The new party announced that it would take seats in the Dail, the Free State Parliament it had tried to undermine because it only represented 26 of the 32 countries in Ireland.  De Valera and Fianna Fail said they would join the Dail, but that their main aim remained the re-unification of the national territory, along with the restoration of the Irish language to everyday use and the redistribution of wealth in the country. 

The populist message was effective, and Fianna Fail came to power in 1932.   That was 77 years ago and the party has been in power ever since, apart from 17 years (divided into six short periods) in which Fine Gael and other opposition parties got in for a few years at a time.  

Since 1989, Fianna Fail has had to share power with other smaller parties, but there never has been any doubt about who is calling the shots. 

As I said, it is a record of power that is only eclipsed by the comrades in Russia.  Not for nothing do Fianna Fail supporters see the party as personifying the nation.  You could say that Fianna Fail wrote the book on Ireland (it was Fianna Fail which oversaw the introduction of the new constitution, Bunreacht na hÉireann, in 1937).

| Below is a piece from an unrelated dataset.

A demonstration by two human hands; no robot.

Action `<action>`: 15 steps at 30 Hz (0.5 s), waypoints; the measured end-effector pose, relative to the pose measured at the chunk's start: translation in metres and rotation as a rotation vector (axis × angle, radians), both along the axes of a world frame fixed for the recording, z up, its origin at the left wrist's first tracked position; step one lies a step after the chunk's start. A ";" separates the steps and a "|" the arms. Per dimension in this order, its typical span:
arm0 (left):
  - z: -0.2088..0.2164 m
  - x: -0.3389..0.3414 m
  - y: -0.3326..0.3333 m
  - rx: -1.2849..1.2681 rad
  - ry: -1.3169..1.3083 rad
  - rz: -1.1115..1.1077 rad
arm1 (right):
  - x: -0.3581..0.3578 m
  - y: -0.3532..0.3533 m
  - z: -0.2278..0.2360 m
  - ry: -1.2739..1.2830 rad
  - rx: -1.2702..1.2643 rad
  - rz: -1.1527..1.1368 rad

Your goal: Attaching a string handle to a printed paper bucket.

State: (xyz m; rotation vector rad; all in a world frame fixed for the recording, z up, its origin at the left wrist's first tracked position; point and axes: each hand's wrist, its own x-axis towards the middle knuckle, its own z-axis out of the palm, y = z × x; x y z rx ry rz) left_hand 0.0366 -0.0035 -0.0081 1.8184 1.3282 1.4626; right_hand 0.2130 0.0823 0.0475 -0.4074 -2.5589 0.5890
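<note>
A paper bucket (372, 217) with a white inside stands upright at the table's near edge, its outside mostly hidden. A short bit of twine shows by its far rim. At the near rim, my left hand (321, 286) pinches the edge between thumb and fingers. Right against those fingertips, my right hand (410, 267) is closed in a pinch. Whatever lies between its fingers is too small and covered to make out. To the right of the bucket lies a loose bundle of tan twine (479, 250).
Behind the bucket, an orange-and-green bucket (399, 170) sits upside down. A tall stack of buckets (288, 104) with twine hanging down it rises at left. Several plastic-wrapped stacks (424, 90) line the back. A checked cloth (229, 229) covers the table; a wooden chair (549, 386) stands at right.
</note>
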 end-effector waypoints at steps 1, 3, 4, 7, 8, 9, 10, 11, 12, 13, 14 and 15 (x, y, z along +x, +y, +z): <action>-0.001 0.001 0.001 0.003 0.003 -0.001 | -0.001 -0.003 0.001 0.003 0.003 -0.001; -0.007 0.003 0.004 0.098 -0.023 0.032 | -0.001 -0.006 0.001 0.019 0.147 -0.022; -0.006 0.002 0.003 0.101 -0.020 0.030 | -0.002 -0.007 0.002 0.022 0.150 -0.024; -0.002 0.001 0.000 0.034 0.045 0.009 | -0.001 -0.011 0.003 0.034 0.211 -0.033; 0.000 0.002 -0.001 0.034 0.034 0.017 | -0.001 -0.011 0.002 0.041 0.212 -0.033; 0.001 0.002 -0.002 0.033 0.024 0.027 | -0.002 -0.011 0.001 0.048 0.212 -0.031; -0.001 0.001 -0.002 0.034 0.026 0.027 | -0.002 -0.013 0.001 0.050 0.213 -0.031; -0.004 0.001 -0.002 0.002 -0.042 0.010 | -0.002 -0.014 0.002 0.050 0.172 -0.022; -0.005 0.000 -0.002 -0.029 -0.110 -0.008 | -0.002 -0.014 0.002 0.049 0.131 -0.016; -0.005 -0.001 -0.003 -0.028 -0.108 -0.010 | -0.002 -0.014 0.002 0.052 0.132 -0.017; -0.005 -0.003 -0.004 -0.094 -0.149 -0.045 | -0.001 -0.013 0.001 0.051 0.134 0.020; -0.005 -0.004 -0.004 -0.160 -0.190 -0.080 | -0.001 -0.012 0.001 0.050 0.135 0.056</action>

More recently, Fianna Fail has been in power continuously (first under Bertie Ahern and now under Brian Cowen) since 1997.   In fact, with the exception of just three years, Fianna Fail has been in power continuously since 1987, which is 22 years ago.  

Power corrupts, as they say, and when you're in power that long, corruption, a presumption of a right to preference and a right to govern, creeps in.  

The equivalence of what is good for the nation and what is good for Fianna Fail became interchangeable for some powerful supporters of the party in recent years.  It was particularly evident in the boom and in the property bubble.  Which is how we got ourselves into the mess we're in right now. 

What seems to be happening among voters now -- reflected in this disastrous national poll for Fianna Fail -- is that there is a growing realization that the country is facing such a crisis that a new approach is necessary.   They see Fianna Fail as largely to blame for the boom and bust we have suffered, and they are unconvinced that the party has the vision and the leadership to get us out of the mess.  

Brian Cowen as taoiseach (prime minister) has not lived up to expectations, even if he is carrying a problem that predated his arrival in power.  So Fianna Fail are facing a wipe out in the local and European elections next month, and also face losing a couple of now empty seats in the Dail which will be filled on the same day. 

The general election here is not due until 2012 and Cowen could conceivably hang on until then.  But without the moral authority to govern it will be increasingly difficult for him. 

With the enormous economic problems facing us now, including rescuing the banks and getting control of the state finances, huge cutbacks are coming down the tracks. People have little confidence in Cowen and his team to lead us through this.  

Fine Gael, on then other hand, are seen as having the better economic team, helped greatly by their recent recruitment of the former economics correspondent of RTE, George Lee, as a candidate.  

Given this poll, there seems little doubt that Fianna Fail is beyond recovery now, even if Cowen hangs on for a couple of years before having a general election. 

The bigger question is whether we are at the start of a major realignment in Irish politics, where governments for the foreseeable future will be headed by Fine Gael, the people who founded the Free State to begin with all those years ago.